▸ **What is needed**: In the records below, find the lines that include "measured" and copy each.

▸ **Supplied information**:
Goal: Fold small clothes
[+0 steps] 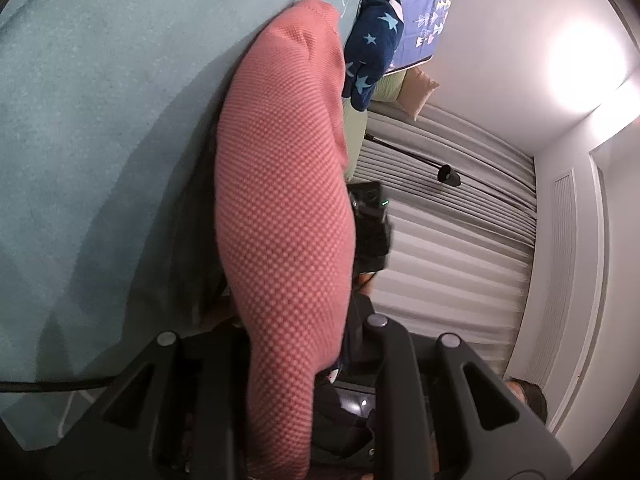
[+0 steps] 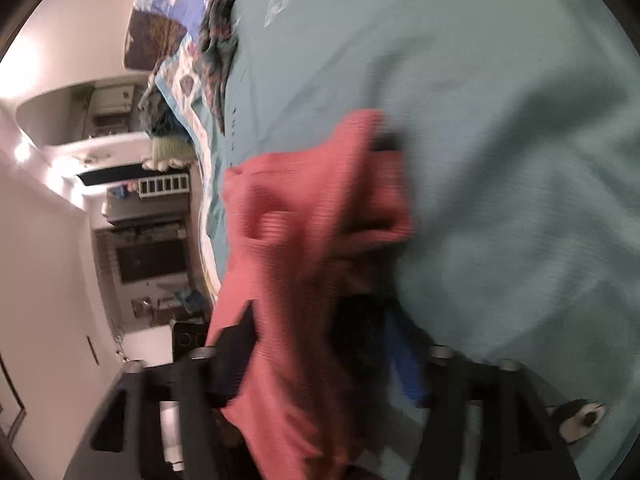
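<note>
A pink waffle-knit garment (image 1: 284,208) hangs stretched between both grippers over the teal bed sheet (image 1: 100,140). In the left wrist view it drapes over my left gripper (image 1: 296,364) and hides the fingertips, which are shut on it. In the right wrist view the same garment (image 2: 304,240) is bunched and blurred, running down into my right gripper (image 2: 316,380), which is shut on it. The other gripper's dark body shows behind the cloth in the left wrist view (image 1: 370,216).
A navy star-patterned garment (image 1: 372,48) lies on the bed near a blue patterned blanket (image 1: 416,4). More crumpled clothes (image 2: 218,52) lie at the sheet's far edge. Grey curtains (image 1: 452,216) and a room with shelves (image 2: 148,216) lie beyond the bed.
</note>
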A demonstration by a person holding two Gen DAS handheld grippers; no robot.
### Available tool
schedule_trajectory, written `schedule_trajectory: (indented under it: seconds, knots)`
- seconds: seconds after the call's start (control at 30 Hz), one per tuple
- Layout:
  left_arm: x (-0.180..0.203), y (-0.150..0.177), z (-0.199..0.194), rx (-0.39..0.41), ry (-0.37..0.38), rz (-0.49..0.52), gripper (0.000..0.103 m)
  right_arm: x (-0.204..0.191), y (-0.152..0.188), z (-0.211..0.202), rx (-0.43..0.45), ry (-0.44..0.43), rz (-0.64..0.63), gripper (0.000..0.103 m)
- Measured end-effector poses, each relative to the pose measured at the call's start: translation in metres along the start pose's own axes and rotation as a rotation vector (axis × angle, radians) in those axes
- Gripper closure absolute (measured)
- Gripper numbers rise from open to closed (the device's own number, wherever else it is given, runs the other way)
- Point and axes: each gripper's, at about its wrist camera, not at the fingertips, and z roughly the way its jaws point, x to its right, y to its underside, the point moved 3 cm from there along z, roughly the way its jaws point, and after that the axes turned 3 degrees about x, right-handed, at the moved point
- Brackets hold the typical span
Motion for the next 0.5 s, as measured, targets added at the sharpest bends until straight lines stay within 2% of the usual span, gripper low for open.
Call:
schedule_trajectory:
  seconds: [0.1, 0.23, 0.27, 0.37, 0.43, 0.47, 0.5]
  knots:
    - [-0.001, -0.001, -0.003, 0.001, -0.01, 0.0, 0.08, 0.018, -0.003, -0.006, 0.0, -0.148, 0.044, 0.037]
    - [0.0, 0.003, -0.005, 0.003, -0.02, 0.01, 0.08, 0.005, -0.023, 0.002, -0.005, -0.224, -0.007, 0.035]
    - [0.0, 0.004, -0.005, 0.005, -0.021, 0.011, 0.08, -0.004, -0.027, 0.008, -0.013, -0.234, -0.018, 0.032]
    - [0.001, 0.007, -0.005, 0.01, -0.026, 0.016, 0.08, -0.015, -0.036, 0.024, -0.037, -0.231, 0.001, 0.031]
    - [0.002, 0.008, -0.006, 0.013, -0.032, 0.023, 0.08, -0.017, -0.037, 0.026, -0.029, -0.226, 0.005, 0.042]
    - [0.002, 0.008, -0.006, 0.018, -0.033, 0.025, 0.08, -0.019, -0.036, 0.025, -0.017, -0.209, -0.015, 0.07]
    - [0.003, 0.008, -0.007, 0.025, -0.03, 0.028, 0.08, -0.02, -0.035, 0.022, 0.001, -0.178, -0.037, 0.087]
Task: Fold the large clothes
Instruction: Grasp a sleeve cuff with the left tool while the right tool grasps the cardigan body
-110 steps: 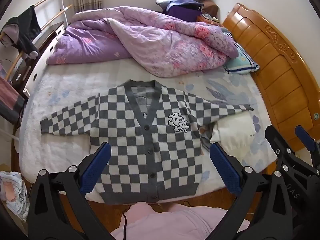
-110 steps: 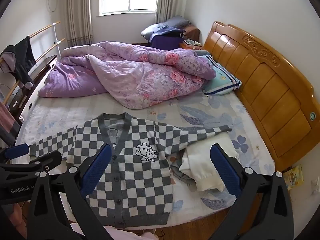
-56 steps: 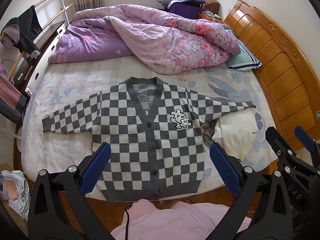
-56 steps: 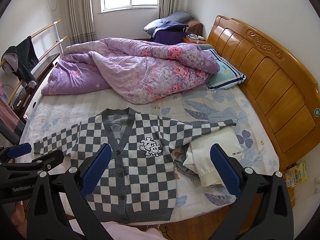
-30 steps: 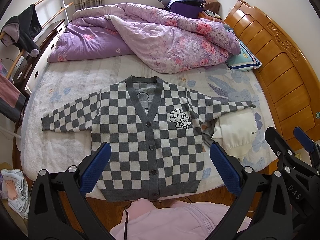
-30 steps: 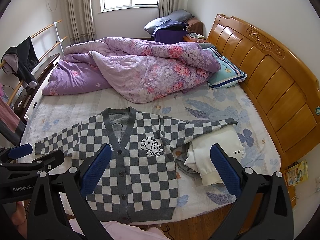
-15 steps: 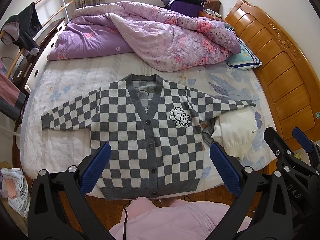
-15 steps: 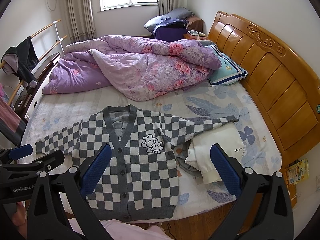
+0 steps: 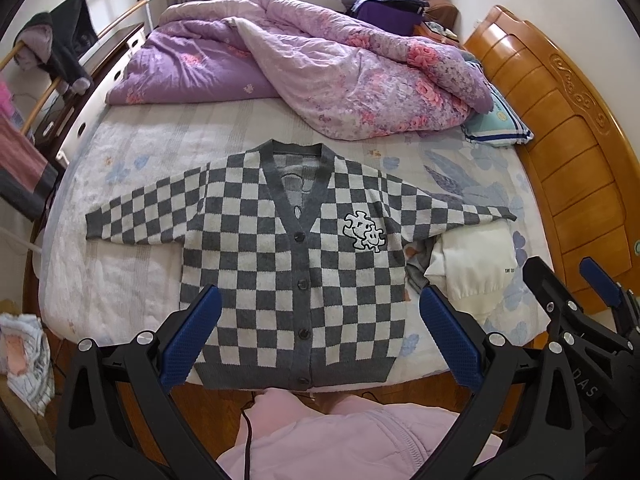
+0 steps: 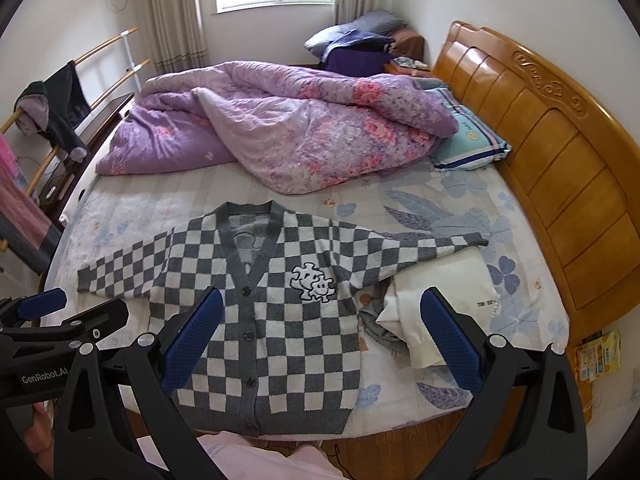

▸ **Task result**:
- Measured end-effector poses, each relative to the pose measured at the call's start: translation in metres along the start pose's own axes and rotation as a rotation vector (axis × angle, radians) in those axes
- Gripper closure absolute (measured)
Motion for the next 0.5 s, as measured, targets added at the sharpest bends until straight lines stay within 2% of the usual span, gripper low for open.

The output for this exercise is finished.